This release includes, but is not limited to, all workplace disputes, issues or allegations, and all claims or allegations for unpaid compensation, unreimbursed expenses, bonuses, stock options, wrongful discharge, breach of contract, negligence, defamation, fraud and personal injury (including, but not limited to, mental or emotional anguish, humiliation, embarrassment, loss of professional status, prestige and self-esteem), as well as all claims for loss of consortium or support or affection, and all damages, costs, expenses, compensation, benefits, and attorneys’ fees. This general release also includes all claims and rights under any federal, state or local law or regulation, including but not limited to, Title VII of Civil Rights Act of 1964, the Age Discrimination in Employment Act (ADEA), the Family and Medical Leave Act, the Americans with Disabilities Act, the Xxxxx Xxxxxxxxx Fair Pay Act, the Equal Pay Act; the Fair Credit Reporting Act; the Genetic Information Nondiscrimination Act; the Michigan Persons with Disabilities Civil Rights Act, the Michigan Wages and Fringe Benefits Act, the Michigan Whistleblowers Protection Act, and the Michigan Xxxxxxx Xxxxxx Civil Rights Act, and/or any other federal, state or local constitution, statute, ordinance or regulation. By signing below, Executive acknowledges and agrees that this general release also includes any and all claims which in any way involve or arise from Executive’s employment or separation from employment with Employer based on events occurring up to and including the date Executive signs this Agreement.

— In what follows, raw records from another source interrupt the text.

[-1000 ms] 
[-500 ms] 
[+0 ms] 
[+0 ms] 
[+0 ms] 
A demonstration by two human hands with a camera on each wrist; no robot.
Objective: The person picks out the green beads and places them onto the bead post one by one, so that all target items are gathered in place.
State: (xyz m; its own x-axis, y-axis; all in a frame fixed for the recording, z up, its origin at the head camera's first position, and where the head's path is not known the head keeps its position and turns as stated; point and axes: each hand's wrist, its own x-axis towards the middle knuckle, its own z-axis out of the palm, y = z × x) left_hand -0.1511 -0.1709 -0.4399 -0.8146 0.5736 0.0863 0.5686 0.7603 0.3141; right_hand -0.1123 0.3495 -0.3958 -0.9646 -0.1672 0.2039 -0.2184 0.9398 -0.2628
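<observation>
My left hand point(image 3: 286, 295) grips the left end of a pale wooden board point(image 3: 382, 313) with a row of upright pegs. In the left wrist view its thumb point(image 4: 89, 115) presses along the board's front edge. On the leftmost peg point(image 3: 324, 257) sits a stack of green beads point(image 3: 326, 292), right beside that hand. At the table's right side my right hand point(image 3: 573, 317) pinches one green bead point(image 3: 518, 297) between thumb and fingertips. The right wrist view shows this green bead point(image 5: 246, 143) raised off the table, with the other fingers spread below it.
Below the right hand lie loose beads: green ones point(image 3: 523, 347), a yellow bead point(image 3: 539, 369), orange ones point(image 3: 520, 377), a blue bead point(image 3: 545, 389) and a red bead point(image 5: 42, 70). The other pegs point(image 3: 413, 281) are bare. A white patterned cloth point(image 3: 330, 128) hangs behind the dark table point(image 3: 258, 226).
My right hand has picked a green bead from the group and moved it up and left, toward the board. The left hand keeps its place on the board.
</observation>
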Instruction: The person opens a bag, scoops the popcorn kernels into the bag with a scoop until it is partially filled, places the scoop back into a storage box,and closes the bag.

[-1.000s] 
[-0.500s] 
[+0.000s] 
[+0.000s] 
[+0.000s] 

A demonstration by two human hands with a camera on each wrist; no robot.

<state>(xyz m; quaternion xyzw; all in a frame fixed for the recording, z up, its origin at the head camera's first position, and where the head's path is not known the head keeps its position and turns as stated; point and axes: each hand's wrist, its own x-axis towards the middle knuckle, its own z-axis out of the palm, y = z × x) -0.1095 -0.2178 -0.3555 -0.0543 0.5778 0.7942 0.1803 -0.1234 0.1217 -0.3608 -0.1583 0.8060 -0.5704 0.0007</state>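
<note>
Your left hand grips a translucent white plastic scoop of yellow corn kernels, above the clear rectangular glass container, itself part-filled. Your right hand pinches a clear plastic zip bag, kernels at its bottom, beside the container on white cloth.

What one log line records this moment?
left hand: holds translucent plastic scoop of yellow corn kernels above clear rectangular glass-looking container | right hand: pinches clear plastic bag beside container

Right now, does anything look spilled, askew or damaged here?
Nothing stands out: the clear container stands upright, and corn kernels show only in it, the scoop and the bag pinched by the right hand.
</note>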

By signing this Agreement, Executive gives up and discharges any such issues, disputes, allegations and claims described above, except for: (i) claims for breach of this Agreement; (ii) claims for health insurance benefits under COBRA or any vested benefits under a retirement plan governed by ERISA; (iii) statutory claims for unemployment or workers’ compensation benefits that are not waivable as a matter of law; (iv) equity awards which by their terms survive the termination of Executive’s employment; and (v) rights to indemnification and reimbursement and advancement of expenses under any charter, bylaw, other organization document,
agreement, vote of shareholders or directors or otherwise. The parties further agree that no future claims based on facts or circumstances arising after the execution of this Agreement are waived. Notwithstanding any other provision in this Agreement, nothing in this Agreement precludes or limits in any way Executive’s right to file a charge or participate or cooperate in any proceeding conducted by the EEOC or comparable state or local fair employment agency. Executive has the right to have a court determine the validity of the above waiver and release of ADEA claims.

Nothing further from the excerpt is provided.